Your most anticipated translated novel release

This is a little under the radar, but it sounds fascinating: Istros Books (one of my favourite publishers, for its brave championing of a part of Europe that is still woefully under-translated) is bringing out The Trap by Ludovic Bruckstein, a Romanian Jewish writer virtually unknown to me (because he emigrated in 1970 and was declared persona non grata in Romania). The book is made up of two novellas, offering, as the publisher blurb goes, ‘a fascinating depiction of rural life in the Carpathians around the time of the Second World War, tracing the chilling descent into disorder and fear of two cosmopolitan communities that had hitherto appeared to be havens of religious and racial acceptance’. The official launch will take place on 26th of September in London and you bet that I’ll be there!

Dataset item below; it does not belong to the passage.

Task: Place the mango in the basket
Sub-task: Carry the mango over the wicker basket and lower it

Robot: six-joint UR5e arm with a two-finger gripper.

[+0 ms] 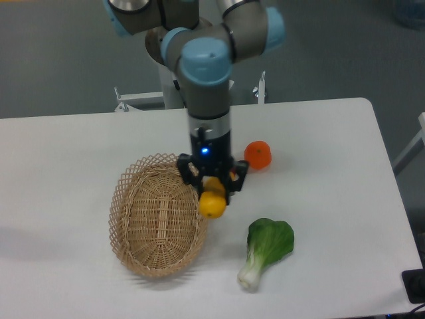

A “foreign-language” author you would love to read more of

I only discovered Argentinean author Cesar Aira in 2018, and he is so vastly prolific (and reasonably frequently translated) that I have quite a task ahead of me to catch up. His novels are exhilarating, slightly mad and, most importantly, quite short.

A translated novel which you consider to be better that the film

Movie still from Gigi.

Not many people will agree with me, but I prefer the very short novella Gigi by Colette to the famous musical version of it, starring Leslie Caron and Maurice Chevalier. The book’s ending is much more open to interpretation and makes you doubt the long-term happiness of young Gigi. It can be read as a satire and critique of the shallow world of Parisian society and the limited choices women had within it at the time.

A translated “philosophical” fiction book you recommend

Not sure I’ve read many of those! Reading biographies of philosophers or their actual work is more fun. The only example I can think of, and which I enjoyed at the time but haven’t reread in years, is Sophie’s World by Jostein Gaarder, transl. Paulette Moller.

A translated fiction book that has been on your TBR for far too long

Marlen Haushofer’s The Wall (trans. Shaun Whiteside) is a post-apocalyptic novel with a difference. I’ve been meaning to read this much praised novel forever, but in the original, so I finally bought it in Berlin last year… and still haven’t got around to reading it.

A popular translated fiction book you have not read yet

Korean fiction seems to be having a moment in the sun right now (thanks to a great influx of funding for translation and publication), especially the author Han Kang. I haven’t read the ever-popular The Vegetarian but her more recently translated one Human Acts (trans. Deborah Smith) sounds more on my wavelength, with its examination of policital dissent and its repercussions.

A translated fiction book you have heard a lot about and would like to find more about or read

The Eighth Life by Nino Haratischwili, translated by Charlotte Collins and Ruth Martin is perhaps far too intimidatingly long (1000 pages) for me to read, but it sounds epic: six generations of a Georgian family living through the turbulent Soviet 20th century.